The task
Please retype all the data below exactly, line for line.

*** Records supplied ***

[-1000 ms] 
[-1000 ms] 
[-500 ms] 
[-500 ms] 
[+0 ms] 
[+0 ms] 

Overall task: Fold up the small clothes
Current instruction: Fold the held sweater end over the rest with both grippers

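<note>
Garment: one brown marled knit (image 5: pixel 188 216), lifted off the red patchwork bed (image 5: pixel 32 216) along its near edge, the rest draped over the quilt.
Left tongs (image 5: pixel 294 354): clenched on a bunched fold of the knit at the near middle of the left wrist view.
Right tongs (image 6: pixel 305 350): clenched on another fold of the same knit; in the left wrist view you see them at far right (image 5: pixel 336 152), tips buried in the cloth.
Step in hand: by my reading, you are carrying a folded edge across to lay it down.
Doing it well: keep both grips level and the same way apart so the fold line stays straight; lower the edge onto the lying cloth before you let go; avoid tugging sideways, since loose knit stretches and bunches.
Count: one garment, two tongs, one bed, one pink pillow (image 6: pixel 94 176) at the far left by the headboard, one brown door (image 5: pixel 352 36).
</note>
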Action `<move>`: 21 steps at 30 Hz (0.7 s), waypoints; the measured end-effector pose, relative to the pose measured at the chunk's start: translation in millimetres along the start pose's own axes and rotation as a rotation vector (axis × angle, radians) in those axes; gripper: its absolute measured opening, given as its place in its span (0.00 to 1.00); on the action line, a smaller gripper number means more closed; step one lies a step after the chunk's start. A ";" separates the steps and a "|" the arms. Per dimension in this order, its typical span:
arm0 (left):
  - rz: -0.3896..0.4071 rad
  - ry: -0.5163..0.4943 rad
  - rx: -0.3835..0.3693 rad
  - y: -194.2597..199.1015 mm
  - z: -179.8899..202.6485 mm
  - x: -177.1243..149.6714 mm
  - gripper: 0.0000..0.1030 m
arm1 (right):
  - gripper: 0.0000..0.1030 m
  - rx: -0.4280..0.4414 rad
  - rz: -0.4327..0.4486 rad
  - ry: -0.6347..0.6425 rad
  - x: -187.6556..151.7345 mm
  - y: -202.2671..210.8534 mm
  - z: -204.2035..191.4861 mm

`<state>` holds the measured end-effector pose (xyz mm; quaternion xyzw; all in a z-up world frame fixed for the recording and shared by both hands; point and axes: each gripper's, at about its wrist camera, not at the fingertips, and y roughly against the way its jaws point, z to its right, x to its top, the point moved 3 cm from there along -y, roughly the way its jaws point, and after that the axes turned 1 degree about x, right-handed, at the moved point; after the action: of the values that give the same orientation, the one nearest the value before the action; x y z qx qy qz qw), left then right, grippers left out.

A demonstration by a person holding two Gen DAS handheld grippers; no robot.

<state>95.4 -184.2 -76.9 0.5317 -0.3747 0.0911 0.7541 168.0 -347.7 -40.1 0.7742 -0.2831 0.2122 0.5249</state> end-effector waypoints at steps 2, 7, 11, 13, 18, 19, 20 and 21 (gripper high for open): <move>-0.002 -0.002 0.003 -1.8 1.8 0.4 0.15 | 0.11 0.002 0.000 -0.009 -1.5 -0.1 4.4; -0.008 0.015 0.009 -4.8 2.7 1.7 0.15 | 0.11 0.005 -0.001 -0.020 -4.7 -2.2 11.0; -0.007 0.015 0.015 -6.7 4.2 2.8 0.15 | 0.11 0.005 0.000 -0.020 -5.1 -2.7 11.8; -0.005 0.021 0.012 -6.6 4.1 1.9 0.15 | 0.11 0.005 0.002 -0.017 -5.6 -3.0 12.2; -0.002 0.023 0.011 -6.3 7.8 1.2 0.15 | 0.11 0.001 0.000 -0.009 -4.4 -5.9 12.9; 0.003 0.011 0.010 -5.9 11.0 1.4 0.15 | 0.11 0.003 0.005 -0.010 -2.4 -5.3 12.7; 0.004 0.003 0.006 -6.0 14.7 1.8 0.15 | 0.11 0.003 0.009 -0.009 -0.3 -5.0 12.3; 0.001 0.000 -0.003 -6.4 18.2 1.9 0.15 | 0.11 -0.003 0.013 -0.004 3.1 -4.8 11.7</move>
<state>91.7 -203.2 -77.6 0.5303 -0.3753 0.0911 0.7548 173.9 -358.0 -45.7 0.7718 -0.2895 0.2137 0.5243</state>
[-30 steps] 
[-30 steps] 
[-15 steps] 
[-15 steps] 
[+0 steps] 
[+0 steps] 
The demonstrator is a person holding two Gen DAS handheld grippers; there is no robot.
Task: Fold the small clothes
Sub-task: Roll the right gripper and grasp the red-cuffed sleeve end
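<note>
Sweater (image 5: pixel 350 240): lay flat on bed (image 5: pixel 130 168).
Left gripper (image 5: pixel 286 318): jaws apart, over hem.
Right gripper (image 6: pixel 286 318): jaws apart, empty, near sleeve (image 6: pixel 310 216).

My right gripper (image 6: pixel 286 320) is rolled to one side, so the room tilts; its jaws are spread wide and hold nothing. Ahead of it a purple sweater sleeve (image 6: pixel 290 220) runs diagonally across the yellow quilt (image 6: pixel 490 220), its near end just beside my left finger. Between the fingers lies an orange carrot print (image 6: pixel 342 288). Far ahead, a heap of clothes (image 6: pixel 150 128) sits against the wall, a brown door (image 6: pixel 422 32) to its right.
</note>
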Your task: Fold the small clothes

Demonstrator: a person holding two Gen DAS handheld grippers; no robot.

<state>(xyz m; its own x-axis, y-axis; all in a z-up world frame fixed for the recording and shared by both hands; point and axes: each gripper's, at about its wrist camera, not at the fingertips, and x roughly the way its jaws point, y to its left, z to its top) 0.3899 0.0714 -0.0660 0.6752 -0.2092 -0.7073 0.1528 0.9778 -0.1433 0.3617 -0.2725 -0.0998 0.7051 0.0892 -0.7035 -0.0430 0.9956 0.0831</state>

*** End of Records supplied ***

Output below
[-1000 ms] 
[-1000 ms] 
[-500 ms] 
[-500 ms] 
[+0 ms] 
[+0 ms] 

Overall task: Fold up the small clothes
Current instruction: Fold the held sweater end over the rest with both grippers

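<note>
Garment: one brown marled knit (image 5: pixel 188 216), lifted off the red patchwork bed (image 5: pixel 32 216) along its near edge, the rest draped over the quilt.
Left tongs (image 5: pixel 294 354): clenched on a bunched fold of the knit at the near middle of the left wrist view.
Right tongs (image 6: pixel 305 350): clenched on another fold of the same knit; in the left wrist view you see them at far right (image 5: pixel 336 152), tips buried in the cloth.
Step in hand: by my reading, you are carrying a folded edge across to lay it down.
Doing it well: keep both grips level and the same way apart so the fold line stays straight; lower the edge onto the lying cloth before you let go; avoid tugging sideways, since loose knit stretches and bunches.
Count: one garment, two tongs, one bed, one pink pillow (image 6: pixel 94 176) at the far left by the headboard, one brown door (image 5: pixel 352 36).
</note>
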Action `<move>`: 21 steps at 30 Hz (0.7 s), waypoints; the measured end-effector pose, relative to the pose measured at the chunk's start: translation in millimetres along the start pose's own axes and rotation as a rotation vector (axis × angle, radians) in those axes; gripper: its absolute measured opening, given as its place in its span (0.00 to 1.00); on the action line, a smaller gripper number means more closed; step one lies a step after the chunk's start. A ";" separates the steps and a "|" the arms. Per dimension in this order, its typical span:
arm0 (left):
  - rz: -0.3896..0.4071 rad
  - ry: -0.5163..0.4943 rad
  - rx: -0.3835..0.3693 rad
  - y: -194.2597..199.1015 mm
  - z: -179.8899..202.6485 mm
  - x: -177.1243..149.6714 mm
  - gripper: 0.0000..0.1030 m
arm1 (right):
  - gripper: 0.0000..0.1030 m
  - rx: -0.4280..0.4414 rad
  - rz: -0.4327..0.4486 rad
  - ry: -0.6347..0.6425 rad
  - x: -187.6556..151.7345 mm
  - y: -202.2671..210.8534 mm
  - z: -204.2035..191.4861 mm

`<state>` holds the measured end-effector pose (xyz mm; quaternion xyzw; all in a z-up world frame fixed for the recording and shared by both hands; point and axes: each gripper's, at about its wrist camera, not at the fingertips, and y roughly against the way its jaws point, z to its right, x to its top, the point moved 3 cm from there along -y, roughly the way its jaws point, and after that the axes turned 1 degree about x, right-handed, at the moved point; after the action: of the values that give the same orientation, the one nearest the value before the action; x y z qx qy qz qw), left then right, grippers left out.

A demonstration by a person holding two Gen DAS handheld grippers; no robot.

<state>95.4 -184.2 -76.9 0.5317 -0.3747 0.0911 0.7541 168.0 -347.7 -40.1 0.7742 -0.2831 0.2122 0.5249</state> end-effector waypoints at steps 2, 7, 11, 13, 18, 19, 20 and 21 (gripper high for open): <move>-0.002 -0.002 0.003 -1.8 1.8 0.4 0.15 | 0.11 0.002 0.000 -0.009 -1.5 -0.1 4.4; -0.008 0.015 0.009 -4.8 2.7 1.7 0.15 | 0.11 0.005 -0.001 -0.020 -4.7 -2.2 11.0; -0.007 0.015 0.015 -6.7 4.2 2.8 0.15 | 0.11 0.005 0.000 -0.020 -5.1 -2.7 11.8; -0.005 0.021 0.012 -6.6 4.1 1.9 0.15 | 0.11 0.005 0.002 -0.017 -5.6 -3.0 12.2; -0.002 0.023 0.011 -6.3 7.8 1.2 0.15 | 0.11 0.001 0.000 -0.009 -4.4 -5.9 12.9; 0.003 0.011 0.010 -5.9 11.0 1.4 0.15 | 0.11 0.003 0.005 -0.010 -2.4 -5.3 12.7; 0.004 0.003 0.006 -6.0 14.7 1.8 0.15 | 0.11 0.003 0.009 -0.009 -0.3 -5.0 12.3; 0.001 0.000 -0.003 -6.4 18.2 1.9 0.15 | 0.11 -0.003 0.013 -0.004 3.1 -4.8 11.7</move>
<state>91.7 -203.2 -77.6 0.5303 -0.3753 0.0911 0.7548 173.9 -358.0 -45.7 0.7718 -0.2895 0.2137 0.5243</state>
[-30 steps] 
[-30 steps] 
[-15 steps] 
[-15 steps] 
[+0 steps] 
[+0 steps] 
The demonstrator is a person holding two Gen DAS handheld grippers; there is no robot.
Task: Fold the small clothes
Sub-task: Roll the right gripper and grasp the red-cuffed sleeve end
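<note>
Sweater (image 5: pixel 350 240): lay flat on bed (image 5: pixel 130 168).
Left gripper (image 5: pixel 286 318): jaws apart, over hem.
Right gripper (image 6: pixel 286 318): jaws apart, empty, near sleeve (image 6: pixel 310 216).

My right gripper (image 6: pixel 286 320) is rolled to one side, so the room tilts; its jaws are spread wide and hold nothing. Ahead of it a purple sweater sleeve (image 6: pixel 290 220) runs diagonally across the yellow quilt (image 6: pixel 490 220), its near end just beside my left finger. Between the fingers lies an orange carrot print (image 6: pixel 342 288). Far ahead, a heap of clothes (image 6: pixel 150 128) sits against the wall, a brown door (image 6: pixel 422 32) to its right.
</note>
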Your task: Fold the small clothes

Demonstrator: a person holding two Gen DAS handheld grippers; no robot.

<state>(xyz m; its own x-axis, y-axis; all in a z-up world frame fixed for the recording and shared by both hands; point and axes: each gripper's, at about its wrist camera, not at the fingertips, and x roughly the way its jaws point, y to its left, z to its top) 0.3899 0.0714 -0.0660 0.6752 -0.2092 -0.7073 0.1528 0.9778 -0.1433 0.3617 -0.2725 -0.0998 0.7051 0.0892 -0.7035 -0.0430 0.9956 0.0831</state>

No further work remains on this exercise.